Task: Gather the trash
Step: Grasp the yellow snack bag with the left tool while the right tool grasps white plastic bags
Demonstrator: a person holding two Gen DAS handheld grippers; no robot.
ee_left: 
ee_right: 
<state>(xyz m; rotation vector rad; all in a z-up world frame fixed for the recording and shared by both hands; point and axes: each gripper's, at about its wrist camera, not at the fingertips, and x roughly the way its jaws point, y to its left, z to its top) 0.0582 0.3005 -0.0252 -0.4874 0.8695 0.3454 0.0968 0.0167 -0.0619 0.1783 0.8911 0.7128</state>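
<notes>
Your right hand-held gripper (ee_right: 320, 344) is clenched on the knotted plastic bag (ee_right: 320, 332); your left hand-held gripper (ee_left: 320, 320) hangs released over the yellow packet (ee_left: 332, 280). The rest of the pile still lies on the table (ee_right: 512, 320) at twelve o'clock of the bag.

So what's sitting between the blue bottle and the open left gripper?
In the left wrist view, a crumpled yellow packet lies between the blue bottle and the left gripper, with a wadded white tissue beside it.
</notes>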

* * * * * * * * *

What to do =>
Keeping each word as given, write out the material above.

Task solution =>
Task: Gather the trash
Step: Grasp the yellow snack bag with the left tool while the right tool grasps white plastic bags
Demonstrator: a person holding two Gen DAS handheld grippers; no robot.
ee_left: 
ee_right: 
<state>(xyz m; rotation vector rad; all in a z-up world frame fixed for the recording and shared by both hands; point and axes: each gripper's, at about its wrist camera, not at the fingertips, and x roughly the way its jaws point, y to its left, z to its top) 0.0582 0.3005 -0.0252 -0.4874 0.8695 0.3454 0.0968 0.0167 -0.0619 0.1783 0.8911 0.7128</state>
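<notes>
Your right hand-held gripper (ee_right: 320, 344) is clenched on the knotted plastic bag (ee_right: 320, 332); your left hand-held gripper (ee_left: 320, 320) hangs released over the yellow packet (ee_left: 332, 280). The rest of the pile still lies on the table (ee_right: 512, 320) at twelve o'clock of the bag.

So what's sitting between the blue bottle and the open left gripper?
In the left wrist view, a crumpled yellow packet lies between the blue bottle and the left gripper, with a wadded white tissue beside it.
</notes>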

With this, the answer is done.